> [EXERCISE OBJECTIVE]
Please transcribe the entries exactly and omit the images they contain.
━━━━━ MATERIAL FOR THIS TASK
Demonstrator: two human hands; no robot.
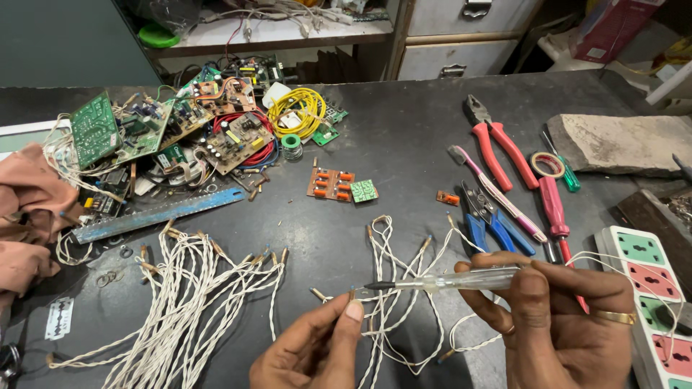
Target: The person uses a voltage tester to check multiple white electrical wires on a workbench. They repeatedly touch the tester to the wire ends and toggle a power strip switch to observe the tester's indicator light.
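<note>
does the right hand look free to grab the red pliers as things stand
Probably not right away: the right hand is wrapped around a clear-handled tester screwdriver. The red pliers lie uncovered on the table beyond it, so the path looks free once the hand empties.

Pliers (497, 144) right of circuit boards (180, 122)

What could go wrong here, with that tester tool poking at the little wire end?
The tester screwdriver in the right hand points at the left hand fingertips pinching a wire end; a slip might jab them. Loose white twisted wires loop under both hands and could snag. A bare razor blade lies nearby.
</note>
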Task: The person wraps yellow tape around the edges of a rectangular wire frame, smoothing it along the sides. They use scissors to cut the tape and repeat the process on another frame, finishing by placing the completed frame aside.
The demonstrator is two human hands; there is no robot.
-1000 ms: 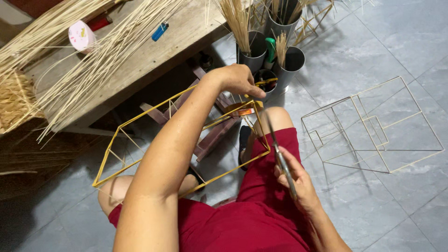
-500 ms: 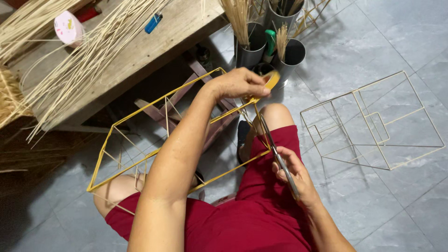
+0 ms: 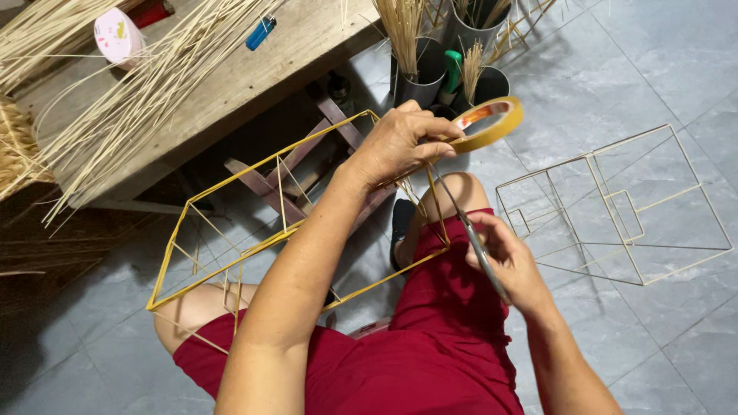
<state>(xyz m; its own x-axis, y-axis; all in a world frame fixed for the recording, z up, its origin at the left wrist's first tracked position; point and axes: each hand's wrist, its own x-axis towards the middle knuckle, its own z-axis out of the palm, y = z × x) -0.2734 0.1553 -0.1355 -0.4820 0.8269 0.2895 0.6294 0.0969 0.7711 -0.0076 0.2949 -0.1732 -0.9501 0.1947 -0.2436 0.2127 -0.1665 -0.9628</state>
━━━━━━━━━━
> [PROBLEM SOLUTION]
Demonstrator: two human hands; no robot.
Target: The person uses a voltage tester to check multiple white electrical wires on a workbench. They repeatedly touch the tester to the wire ends and toggle a power strip switch to observe the tester's indicator light.
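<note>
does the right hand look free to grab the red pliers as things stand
Probably not right away: the right hand is wrapped around a clear-handled tester screwdriver. The red pliers lie uncovered on the table beyond it, so the path looks free once the hand empties.

Pliers (497, 144) right of circuit boards (180, 122)

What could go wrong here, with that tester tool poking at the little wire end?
The tester screwdriver in the right hand points at the left hand fingertips pinching a wire end; a slip might jab them. Loose white twisted wires loop under both hands and could snag. A bare razor blade lies nearby.
</note>
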Task: The person wraps yellow tape around the edges of a rectangular wire frame, smoothing it along the sides. They use scissors to cut the tape and repeat the process on another frame, finishing by placing the completed frame aside.
The demonstrator is two human hands; there is no robot.
-1000 ms: 
-500 ms: 
+0 ms: 
<state>(xyz m; its own x-axis, y-axis; all in a world frame fixed for the recording, z up, its origin at the left wrist's first tracked position; point and axes: each hand's wrist, its own x-axis towards the middle knuckle, its own z-axis out of the palm, y = z × x) -0.2734 0.1553 -0.1355 -0.4820 0.8269 0.2895 0.6294 0.0969 0.7711 -0.0076 0.2949 -0.1732 -0.9501 0.1947 -0.2436 0.2127 -0.1665 -0.9628</state>

The answer contains nothing further.